Open MPI logo

Open MPI User's Mailing List Archives

  |   Home   |   Support   |   FAQ   |   all Open MPI User's mailing list

From: Mostyn Lewis (Mostyn.Lewis_at_[hidden])
Date: 2007-11-06 17:10:34


Andrew,

Thanks for looking. These machines are SUN X2200 and looking at the OUI of
the card it's a generic SUN Mellanox HCA.
This is SuSE SLES10 SP1 and the QuickSilver(SilverStorm) 4.1.0.0.1 software
release.

02:00.0 InfiniBand: Mellanox Technologies MT25208 InfiniHost III Ex (Tavor compatibility mode) (rev a0)
HCA #0: MT25208 Tavor Compat, Lion Cub, revision A0
   Primary image is valid, unknown source
   Secondary image is valid, unknown source

   Vital Product Data
     Product Name: Lion cub
     P/N: 375-3382-01
     E/C: A1
     S/N: 1388FMH-0728200266
     Freq/Power: N/A
     Checksum: Ok
     Date Code: N/A

s1471:/proc/iba/mt23108/1/port2 # cat info
Port 2 Info
    PortState: Active PhysState: LinkUp DownDefault: Polling
    LID: 0x0392 LMC: 0
    Subnet: 0xfe80000000000000 GUID: 0x0003ba000100430e
    SMLID: 0x0001 SMSL: 0 RespTimeout : 33 ms SubnetTimeout: 536 ms
    M_KEY: 0x0000000000000000 Lease: 0 s Protect: Readonly
    MTU: Active: 2048 Supported: 2048 VL Stall: 0
    LinkWidth: Active: 4x Supported: 1-4x Enabled: 1-4x
    LinkSpeed: Active: 2.5Gb Supported: 2.5Gb Enabled: 2.5Gb
    VLs: Active: 4+1 Supported: 4+1 HOQLife: 4096 ns
    Capability 0x02010048: CR CM SL Trap
    Violations: M_Key: 0 P_Key: 0 Q_Key: 0
    ErrorLimits: Overrun: 15 LocalPhys: 15 DiagCode: 0x0000
    P_Key Enforcement: In: Off Out: Off FilterRaw: In: Off Out: Off

s1471:/proc/iba/mt23108/1/port2 # cat /etc/dat.conf
#
# DAT 1.1 configuration file
#
# Each entry should have the following fields:
#
# <ia_name> <api_version> <threadsafety> <default> <lib_path> \
# <provider_version> <ia_params> <platform_params>
#
# [ICS VERSION STRING: @(#) ./config/dat.conf.64 4_1_0_0_1G [10/22/07 19:25]

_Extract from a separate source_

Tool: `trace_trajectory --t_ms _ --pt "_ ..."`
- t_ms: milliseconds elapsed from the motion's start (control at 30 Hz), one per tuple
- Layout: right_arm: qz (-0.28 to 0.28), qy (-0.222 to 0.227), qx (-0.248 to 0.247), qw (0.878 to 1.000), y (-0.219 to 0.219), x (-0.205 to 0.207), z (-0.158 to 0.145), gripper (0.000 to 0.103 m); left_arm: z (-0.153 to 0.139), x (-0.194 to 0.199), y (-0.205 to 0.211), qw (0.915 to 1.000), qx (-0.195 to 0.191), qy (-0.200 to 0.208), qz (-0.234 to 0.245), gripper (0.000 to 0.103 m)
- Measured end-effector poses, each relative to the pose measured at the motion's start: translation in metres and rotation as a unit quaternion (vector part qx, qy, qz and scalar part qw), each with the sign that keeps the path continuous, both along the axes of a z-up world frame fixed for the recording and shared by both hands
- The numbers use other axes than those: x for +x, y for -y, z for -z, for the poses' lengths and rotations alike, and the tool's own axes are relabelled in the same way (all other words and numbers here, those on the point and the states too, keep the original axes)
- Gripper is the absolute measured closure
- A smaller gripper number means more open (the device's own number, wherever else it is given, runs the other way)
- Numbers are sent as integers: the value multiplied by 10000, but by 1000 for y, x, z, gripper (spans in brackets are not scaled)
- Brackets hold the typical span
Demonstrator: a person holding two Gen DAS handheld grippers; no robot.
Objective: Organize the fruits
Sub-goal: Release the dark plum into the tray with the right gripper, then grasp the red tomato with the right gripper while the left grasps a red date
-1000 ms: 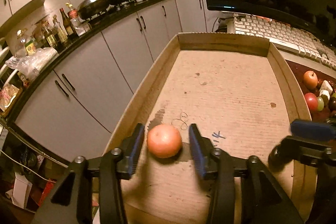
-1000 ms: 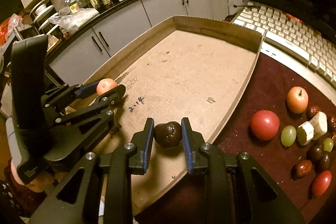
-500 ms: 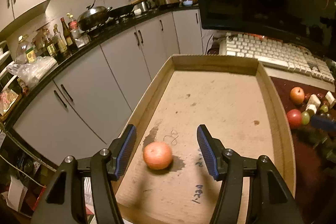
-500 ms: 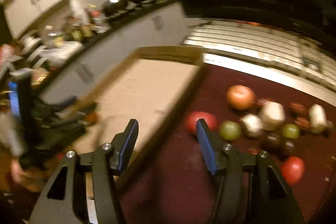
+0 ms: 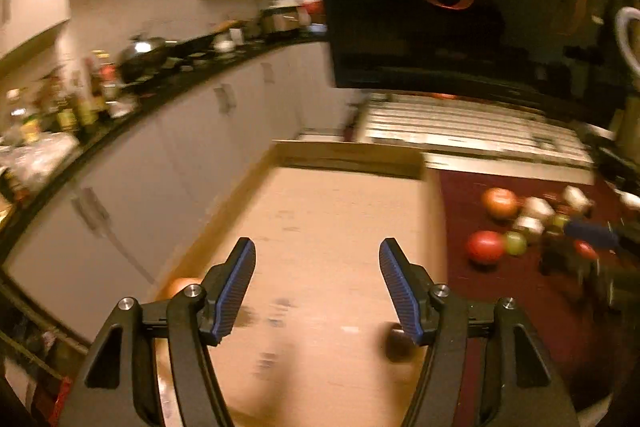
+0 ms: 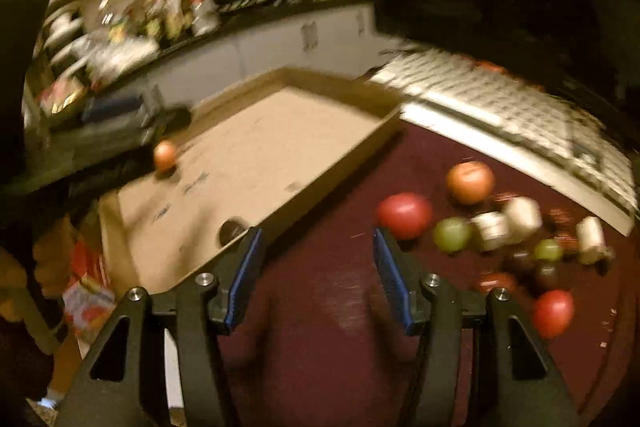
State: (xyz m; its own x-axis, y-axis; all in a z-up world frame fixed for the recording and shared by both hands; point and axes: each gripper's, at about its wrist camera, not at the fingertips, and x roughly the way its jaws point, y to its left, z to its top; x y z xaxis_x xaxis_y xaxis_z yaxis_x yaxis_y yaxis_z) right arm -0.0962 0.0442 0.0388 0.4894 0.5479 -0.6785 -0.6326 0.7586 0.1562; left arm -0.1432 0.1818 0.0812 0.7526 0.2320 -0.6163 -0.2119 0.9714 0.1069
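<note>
Left wrist view: the left gripper (image 5: 316, 287) hangs over the cardboard tray (image 5: 348, 157), its fingers (image 5: 236, 283) spreading wider with nothing between them. An orange fruit (image 5: 180, 285) lies at the tray's near left edge, half hidden behind the left finger; a dark fruit (image 5: 394, 343) sits near the right finger, blurred.

Right wrist view: the right gripper (image 6: 318, 277) is over the dark red counter (image 6: 328, 327), fingers apart and empty. Two fruits appear placed in the tray; the pile (image 6: 500, 227) at the far right remains to be sorted, by my reading. Blur makes the small dark pieces hard to identify.
</note>
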Motion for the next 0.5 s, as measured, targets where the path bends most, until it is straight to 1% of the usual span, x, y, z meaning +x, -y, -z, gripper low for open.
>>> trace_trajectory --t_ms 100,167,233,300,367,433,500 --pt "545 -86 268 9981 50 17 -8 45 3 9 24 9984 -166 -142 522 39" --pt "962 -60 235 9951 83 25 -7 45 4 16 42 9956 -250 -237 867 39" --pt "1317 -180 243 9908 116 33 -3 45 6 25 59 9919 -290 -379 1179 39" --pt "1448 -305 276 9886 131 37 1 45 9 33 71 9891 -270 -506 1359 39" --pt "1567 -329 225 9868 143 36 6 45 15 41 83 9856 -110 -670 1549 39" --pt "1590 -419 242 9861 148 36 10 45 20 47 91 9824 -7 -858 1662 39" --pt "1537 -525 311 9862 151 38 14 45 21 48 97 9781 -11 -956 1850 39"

# Following are examples of valid entries:
#Hca u1.1 nonthreadsafe default /lib64/libdapl.so ri.1.1 " " " "
#Hca0 u1.1 nonthreadsafe default /lib64/libdapl.so ri.1.1 "InfiniHost0 " " "
#Hca1 u1.1 nonthreadsafe default /lib64/libdapl.so ri.1.1 "InfiniHost1 " " "
#Hca0Port1 u1.1 nonthreadsafe default /lib64/libdapl.so ri.1.1 "InfiniHost0 ib1" " "
#Hca0Port2 u1.1 nonthreadsafe default /lib64/libdapl.so ri.1.1 "InfiniHost0 ib2" " "
#=======
InfiniHost0 u1.1 nonthreadsafe default /lib64/libdapl.so ri.1.1 " " " "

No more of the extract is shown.